**Work request**.
In this material, which lines include the string "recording"? Show them.

**Excerpted records**.
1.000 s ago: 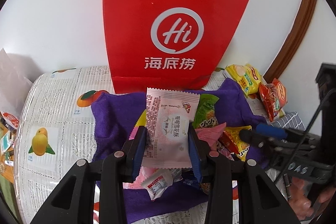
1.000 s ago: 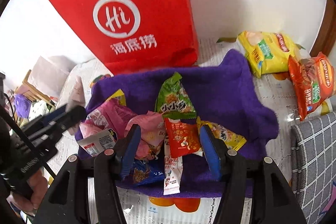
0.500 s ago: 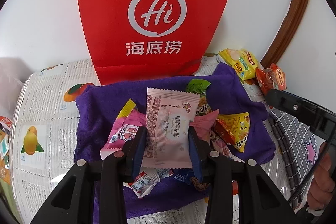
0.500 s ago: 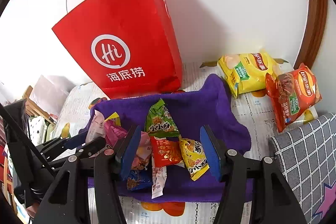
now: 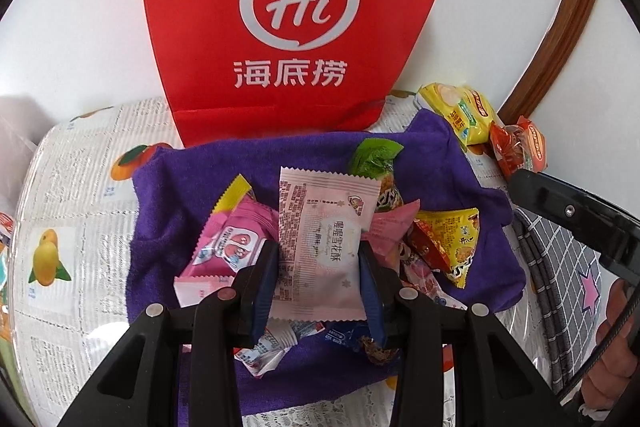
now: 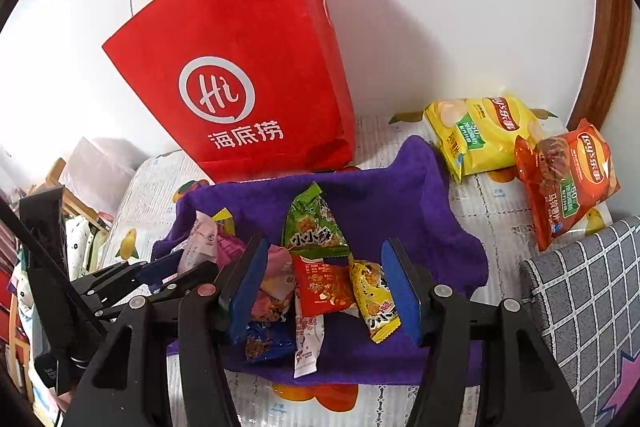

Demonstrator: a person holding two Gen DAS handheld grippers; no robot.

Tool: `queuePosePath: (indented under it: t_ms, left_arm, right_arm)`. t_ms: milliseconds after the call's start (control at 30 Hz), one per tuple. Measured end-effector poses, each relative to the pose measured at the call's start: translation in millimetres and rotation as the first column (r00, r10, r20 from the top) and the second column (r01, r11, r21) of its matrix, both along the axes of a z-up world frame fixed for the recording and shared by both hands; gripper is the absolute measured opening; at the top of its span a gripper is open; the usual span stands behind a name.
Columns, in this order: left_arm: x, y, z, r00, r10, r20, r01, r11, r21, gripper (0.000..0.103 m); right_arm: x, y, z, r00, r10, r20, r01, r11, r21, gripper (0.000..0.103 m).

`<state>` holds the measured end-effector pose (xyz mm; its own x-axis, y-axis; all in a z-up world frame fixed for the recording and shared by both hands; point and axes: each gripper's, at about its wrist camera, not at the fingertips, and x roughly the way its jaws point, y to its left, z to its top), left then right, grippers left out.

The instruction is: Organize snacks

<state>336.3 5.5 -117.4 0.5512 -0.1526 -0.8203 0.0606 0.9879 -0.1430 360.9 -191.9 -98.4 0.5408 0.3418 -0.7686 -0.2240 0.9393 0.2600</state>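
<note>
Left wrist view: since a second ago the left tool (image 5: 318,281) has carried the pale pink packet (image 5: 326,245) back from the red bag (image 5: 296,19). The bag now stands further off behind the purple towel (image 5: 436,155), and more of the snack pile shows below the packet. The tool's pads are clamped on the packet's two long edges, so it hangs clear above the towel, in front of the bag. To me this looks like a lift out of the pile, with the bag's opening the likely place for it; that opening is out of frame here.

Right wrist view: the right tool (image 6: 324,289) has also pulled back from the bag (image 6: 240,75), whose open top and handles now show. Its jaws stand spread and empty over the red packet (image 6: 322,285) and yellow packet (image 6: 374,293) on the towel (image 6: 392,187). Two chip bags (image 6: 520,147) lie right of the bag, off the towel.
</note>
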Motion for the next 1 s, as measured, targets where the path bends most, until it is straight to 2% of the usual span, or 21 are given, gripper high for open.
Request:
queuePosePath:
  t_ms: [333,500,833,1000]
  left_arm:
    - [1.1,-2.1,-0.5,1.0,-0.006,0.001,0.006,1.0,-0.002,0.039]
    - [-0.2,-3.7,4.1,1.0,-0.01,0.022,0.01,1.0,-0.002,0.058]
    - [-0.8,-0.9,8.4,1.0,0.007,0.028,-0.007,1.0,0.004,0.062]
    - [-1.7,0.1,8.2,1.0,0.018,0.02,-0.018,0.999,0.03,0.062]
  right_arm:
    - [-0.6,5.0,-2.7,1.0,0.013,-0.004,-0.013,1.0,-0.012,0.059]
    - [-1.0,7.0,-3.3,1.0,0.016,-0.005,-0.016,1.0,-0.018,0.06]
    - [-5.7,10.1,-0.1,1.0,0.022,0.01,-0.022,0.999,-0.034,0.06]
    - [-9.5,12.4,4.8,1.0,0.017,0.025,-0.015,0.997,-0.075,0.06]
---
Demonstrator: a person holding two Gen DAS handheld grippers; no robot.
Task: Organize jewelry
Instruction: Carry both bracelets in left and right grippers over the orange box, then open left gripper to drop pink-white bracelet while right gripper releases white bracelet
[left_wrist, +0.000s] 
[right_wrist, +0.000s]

**Solution below**.
Tool: `queuePosePath: (indented under it: t_ms, left_arm, right_arm)`. t_ms: milliseconds after the call's start (control at 30 Hz), one per tuple. Measured end-effector poses, each relative to the pose measured at the call's start: translation in millimetres and rotation as the first column (r00, r10, r20 from the top) and the second column (r01, r11, r21) of its matrix, both along the axes of a z-up world frame fixed for the recording and shared by both hands; gripper is the absolute measured opening; at the top of its span a gripper is open; the usual span stands behind a name.
`<state>` holds the measured end-effector pose (xyz mm; its own x-axis, y-axis; all in a z-up world frame fixed for the recording and shared by both hands; point and axes: each gripper's, at about its wrist camera, not at the fingertips, and x roughly the way its jaws point, y to its left, z to its top), left then right, grippers left out.

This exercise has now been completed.